__EXERCISE INSTRUCTIONS__.
Start to finish, the listing must be rewritten exactly.

* * *

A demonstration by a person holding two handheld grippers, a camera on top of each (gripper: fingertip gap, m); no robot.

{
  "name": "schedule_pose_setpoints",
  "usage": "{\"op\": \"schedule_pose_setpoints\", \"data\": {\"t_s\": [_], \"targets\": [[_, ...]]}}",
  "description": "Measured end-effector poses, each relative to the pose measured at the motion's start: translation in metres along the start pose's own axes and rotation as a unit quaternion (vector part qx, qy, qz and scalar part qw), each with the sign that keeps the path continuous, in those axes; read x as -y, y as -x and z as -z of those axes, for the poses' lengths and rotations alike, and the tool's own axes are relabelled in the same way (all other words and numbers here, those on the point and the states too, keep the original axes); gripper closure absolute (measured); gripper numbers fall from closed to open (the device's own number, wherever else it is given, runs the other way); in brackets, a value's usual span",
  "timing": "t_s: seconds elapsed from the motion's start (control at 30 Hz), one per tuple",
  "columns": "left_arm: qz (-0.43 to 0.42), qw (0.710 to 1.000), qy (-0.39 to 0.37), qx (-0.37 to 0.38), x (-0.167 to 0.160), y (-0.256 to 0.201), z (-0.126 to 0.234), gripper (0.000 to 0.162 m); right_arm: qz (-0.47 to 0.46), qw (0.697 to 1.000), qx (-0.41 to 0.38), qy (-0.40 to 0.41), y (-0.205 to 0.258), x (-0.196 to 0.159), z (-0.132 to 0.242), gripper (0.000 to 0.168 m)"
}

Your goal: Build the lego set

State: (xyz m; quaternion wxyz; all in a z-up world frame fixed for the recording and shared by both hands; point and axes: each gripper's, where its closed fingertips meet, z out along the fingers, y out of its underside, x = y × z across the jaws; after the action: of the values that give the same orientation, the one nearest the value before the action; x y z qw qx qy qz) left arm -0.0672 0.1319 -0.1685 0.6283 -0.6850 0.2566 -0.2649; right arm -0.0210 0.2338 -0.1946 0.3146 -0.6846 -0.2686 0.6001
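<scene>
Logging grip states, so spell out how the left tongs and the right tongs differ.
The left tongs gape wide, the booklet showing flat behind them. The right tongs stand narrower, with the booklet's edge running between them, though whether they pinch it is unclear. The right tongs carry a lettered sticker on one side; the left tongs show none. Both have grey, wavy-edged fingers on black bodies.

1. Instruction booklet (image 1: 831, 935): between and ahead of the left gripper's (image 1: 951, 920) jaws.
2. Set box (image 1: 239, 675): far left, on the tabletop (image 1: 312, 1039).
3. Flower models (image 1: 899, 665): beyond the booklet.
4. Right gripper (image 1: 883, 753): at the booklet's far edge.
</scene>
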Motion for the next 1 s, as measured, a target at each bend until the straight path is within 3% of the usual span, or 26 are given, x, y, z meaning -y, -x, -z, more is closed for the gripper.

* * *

__SOLUTION TO THE PROBLEM__.
A demonstration by a person holding two handheld grippers, a camera on top of each (gripper: fingertip gap, m); no robot.

{
  "name": "schedule_pose_setpoints",
  "usage": "{\"op\": \"schedule_pose_setpoints\", \"data\": {\"t_s\": [_], \"targets\": [[_, ...]]}}",
  "description": "Measured end-effector poses, each relative to the pose measured at the motion's start: translation in metres along the start pose's own axes and rotation as a unit quaternion (vector part qx, qy, qz and scalar part qw), each with the sign that keeps the path continuous, in those axes; read x as -y, y as -x and z as -z of those axes, for the poses' lengths and rotations alike, and the tool's own axes are relabelled in the same way (all other words and numbers here, those on the point and the states too, keep the original axes); gripper closure absolute (measured); gripper numbers fall from closed to open (the device's own number, wherever else it is given, runs the other way); in brackets, a value's usual span",
  "timing": "t_s: seconds elapsed from the motion's start (control at 30 Hz), one per tuple",
  "columns": "left_arm: qz (-0.43 to 0.42), qw (0.710 to 1.000), qy (-0.39 to 0.37), qx (-0.37 to 0.38), x (-0.167 to 0.160), y (-0.256 to 0.201), z (-0.126 to 0.234), gripper (0.000 to 0.162 m); right_arm: qz (-0.47 to 0.46), qw (0.697 to 1.000), qx (-0.41 to 0.38), qy (-0.40 to 0.41), y (-0.205 to 0.258), x (-0.196 to 0.159), z (-0.132 to 0.242), gripper (0.000 to 0.168 m)"
}

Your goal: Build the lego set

State: (xyz m; quaternion wxyz; all in a z-up world frame fixed for the recording and shared by both hands; point and axes: each gripper's, where its closed fingertips meet, z out along the fingers, y out of its underside, x = y × z across the jaws; after the action: of the values that give the same orientation, the one nearest the value before the action; x y z qw qx qy qz) left arm -0.0672 0.1319 -0.1685 0.6283 -0.6850 0.2566 -0.2649; right arm -0.0210 0.2338 -0.1946 0.3146 -0.6846 -0.2686 0.6001
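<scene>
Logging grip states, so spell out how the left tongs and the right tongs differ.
The left tongs gape wide, the booklet showing flat behind them. The right tongs stand narrower, with the booklet's edge running between them, though whether they pinch it is unclear. The right tongs carry a lettered sticker on one side; the left tongs show none. Both have grey, wavy-edged fingers on black bodies.

1. Instruction booklet (image 1: 831, 935): between and ahead of the left gripper's (image 1: 951, 920) jaws.
2. Set box (image 1: 239, 675): far left, on the tabletop (image 1: 312, 1039).
3. Flower models (image 1: 899, 665): beyond the booklet.
4. Right gripper (image 1: 883, 753): at the booklet's far edge.
</scene>
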Motion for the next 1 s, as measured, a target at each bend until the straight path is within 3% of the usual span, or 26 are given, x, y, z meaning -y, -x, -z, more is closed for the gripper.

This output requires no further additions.